Les données sont souvent associées, entre autres, aux notions de trace et d’enregistrement. Une première difficulté est d’articuler ces notions, les disciplines ayant souvent des approches différentes en la matière. Une manière de faire est de considérer que la trace relève du système observé, dont on fait un enregistrement, ce dernier constituant la donnée qui sera analysée pour, par exemple, étudier le comportement du système observé. De ce point de vue, en tant qu’enregistrement des traces, les données peuvent être considérées comme des éléments de preuve et permettent de remonter à leurs origines et donc au système dont elles sont issues. Cette notion de trace fait ainsi désormais partie des concepts liés à la production, la gestion, la valorisation et la consommation des données, concepts sollicités tant par les sciences humaines et sociales que les sciences informatiques. Mais, au-delà de cette première vision, comment articuler donnée et trace ? Une donnée est-elle forcément fondée sur une trace ? Quelles interdépendances entre ces notions ? L’enregistrement, s’il convient de mobiliser cet intermédiaire, introduit-il un biais ? De quel type ? Altère-t-il la manière dont on peut interroger la donnée pour retrouver la trace et le système associé ? Ou, tout à l’opposé, faudrait-il considérer ces termes comme synonymes, leur appellation reflétant donc simplement des variations disciplinaires ?
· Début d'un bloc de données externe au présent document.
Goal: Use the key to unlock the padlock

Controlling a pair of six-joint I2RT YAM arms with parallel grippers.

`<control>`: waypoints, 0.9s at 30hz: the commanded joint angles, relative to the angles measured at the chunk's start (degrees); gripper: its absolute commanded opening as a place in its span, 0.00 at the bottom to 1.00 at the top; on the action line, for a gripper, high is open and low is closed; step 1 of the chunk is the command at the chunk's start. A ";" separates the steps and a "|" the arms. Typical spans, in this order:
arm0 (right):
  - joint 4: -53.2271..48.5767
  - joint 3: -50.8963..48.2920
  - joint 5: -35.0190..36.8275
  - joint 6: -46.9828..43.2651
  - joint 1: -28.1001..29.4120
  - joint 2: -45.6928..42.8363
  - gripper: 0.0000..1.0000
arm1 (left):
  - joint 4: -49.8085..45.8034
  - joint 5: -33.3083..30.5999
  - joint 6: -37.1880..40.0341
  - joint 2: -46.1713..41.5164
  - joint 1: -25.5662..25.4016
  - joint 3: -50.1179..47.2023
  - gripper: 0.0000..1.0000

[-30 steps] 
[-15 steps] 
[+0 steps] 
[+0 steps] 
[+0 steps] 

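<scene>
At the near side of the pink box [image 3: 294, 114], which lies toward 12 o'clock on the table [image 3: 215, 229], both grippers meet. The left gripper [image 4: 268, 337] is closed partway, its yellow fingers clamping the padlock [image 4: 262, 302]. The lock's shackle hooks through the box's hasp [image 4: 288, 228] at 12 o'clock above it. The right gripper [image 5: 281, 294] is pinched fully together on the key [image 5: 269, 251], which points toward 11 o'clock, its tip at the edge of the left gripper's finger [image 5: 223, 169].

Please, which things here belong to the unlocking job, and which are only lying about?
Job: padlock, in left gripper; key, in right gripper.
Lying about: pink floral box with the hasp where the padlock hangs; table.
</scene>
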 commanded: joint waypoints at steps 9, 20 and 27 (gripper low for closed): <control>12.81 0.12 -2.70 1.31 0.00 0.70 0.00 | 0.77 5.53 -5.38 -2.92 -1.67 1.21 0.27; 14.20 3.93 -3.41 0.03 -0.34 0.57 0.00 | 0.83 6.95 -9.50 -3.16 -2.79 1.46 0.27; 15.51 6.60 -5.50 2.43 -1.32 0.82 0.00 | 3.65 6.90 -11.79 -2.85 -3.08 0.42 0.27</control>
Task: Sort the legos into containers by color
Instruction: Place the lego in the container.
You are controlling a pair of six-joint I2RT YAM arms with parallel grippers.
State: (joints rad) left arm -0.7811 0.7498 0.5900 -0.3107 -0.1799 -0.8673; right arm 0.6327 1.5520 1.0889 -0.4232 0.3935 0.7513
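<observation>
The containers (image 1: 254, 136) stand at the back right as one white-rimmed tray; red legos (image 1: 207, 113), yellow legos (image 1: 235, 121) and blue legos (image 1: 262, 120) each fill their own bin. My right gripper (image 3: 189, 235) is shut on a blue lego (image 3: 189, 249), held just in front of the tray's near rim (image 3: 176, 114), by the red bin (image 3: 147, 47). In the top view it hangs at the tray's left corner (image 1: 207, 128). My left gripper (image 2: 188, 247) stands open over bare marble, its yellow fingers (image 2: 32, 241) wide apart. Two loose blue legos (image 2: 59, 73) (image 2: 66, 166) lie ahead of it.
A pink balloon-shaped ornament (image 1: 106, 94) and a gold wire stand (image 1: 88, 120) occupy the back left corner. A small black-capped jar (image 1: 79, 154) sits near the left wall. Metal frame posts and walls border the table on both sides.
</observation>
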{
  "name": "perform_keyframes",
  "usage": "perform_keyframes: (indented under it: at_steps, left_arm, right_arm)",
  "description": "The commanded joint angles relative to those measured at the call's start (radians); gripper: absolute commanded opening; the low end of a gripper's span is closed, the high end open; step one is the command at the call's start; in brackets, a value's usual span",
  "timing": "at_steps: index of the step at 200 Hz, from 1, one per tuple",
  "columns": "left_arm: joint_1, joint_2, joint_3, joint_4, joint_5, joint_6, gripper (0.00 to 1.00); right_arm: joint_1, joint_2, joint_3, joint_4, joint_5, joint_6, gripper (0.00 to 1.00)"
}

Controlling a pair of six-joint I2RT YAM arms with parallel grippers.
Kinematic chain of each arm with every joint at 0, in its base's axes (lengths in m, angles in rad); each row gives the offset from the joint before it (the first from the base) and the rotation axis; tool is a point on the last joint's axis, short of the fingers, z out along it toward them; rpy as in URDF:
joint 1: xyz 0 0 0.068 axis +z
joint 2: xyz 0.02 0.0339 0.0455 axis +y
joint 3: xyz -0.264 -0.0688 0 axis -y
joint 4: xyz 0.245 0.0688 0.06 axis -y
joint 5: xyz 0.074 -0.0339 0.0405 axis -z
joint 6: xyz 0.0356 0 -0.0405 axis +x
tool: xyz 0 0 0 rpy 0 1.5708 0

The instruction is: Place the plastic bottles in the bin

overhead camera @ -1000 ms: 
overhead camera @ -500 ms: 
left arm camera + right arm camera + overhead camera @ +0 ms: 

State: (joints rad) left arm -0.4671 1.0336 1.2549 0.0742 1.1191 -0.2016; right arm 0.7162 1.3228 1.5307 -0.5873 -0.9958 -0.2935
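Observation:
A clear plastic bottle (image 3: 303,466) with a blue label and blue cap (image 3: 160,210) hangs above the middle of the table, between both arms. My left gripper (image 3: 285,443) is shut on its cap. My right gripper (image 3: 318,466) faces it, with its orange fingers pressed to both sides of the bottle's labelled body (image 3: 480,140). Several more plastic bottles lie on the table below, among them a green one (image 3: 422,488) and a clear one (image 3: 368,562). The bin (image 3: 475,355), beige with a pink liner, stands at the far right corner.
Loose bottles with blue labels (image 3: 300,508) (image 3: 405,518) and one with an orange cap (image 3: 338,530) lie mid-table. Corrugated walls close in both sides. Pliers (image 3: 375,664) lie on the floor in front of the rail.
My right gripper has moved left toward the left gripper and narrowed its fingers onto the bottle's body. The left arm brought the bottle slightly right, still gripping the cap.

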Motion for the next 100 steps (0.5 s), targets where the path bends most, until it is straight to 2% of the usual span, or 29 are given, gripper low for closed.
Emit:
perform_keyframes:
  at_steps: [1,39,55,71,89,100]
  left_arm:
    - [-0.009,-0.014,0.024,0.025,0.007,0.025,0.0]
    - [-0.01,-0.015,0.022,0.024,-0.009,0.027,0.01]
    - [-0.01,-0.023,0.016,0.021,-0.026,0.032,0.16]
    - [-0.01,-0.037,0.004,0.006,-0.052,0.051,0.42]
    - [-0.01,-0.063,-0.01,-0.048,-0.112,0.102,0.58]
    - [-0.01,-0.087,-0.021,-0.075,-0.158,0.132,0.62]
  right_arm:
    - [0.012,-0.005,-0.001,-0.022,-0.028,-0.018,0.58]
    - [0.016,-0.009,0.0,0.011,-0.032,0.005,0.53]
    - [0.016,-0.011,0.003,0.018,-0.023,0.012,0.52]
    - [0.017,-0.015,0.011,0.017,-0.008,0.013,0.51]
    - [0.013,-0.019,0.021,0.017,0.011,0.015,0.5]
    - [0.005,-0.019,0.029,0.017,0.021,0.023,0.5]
L’objectif de cet appel est d’interroger ces relations et de les mettre en perspective dans le contexte des différentes disciplines. Et, au-delà de ces notions, en abordant leur exploitation et l’interprétation des processus associés, la question est aussi de comprendre comment les traces ou les données peuvent donner lieu à des preuves ou à des connaissances ?
Si les tensions entre ces notions sont somme toute classiques, elles prennent une intensité particulière dans le contexte numérique. Les traces peuvent être considérées à la fois comme une condition et un résultat de la numérisation de notre environnement et de nos milieux socio-techniques : les outils numériques nous amènent à produire à foison des traces dont on se saisit comme données. Il est donc pertinent d’interroger ce concept et d’en questionner l’intelligibilité, ce que cela signifie pour une chose que d’être une trace, et ce que cela sous-tend pour les procédés et traitements qui les exploitent. En particulier, chaque évolution du système observé peut influer sur les traces qu’il produit, voire en produire de nouvelles. Leur capture constitue-t-elle une nouvelle donnée ou une modification de la donnée existante ? De fait, comment relier des traces et ces données ?
En contexte numérique la reconnaissance des traces est en outre d’autant plus problématique que l’on ne sait pas nécessairement et véritablement ce qui aura de l’intérêt et donc une utilité dans le futur. En filigrane, ceci pose la question des enjeux et objectifs corrélatifs aux traces et à leurs usages. Les développements socio-techniques associés au paradigme de la donnée n’en sont qu’à leurs balbutiements, à l’instar des différentes formes d’exploitations possibles des traces. Ne sachant quelles seront les traces intéressantes à capter, enregistrer, archiver pour en permettre une réutilisation, comment concevoir la pérennité des données et de leurs traces ? Doit-on tout conserver, quand cela s’avère possible, sachant les coûts écologiques et financiers des entrepôts de données ? Si, par acquis de conscience, la décision consiste à tout garder en mémoire virtuelle de sorte à ce qu’elle reste mobilisable en tout temps et tout lieu, comment satisfaire au droit à l’oubli ? Comment garantir l’anonymat des acteurs du cyberespace alors même que l’étude de leurs traces d’activités permettent aisément de découvrir leur(s) identité(s) ?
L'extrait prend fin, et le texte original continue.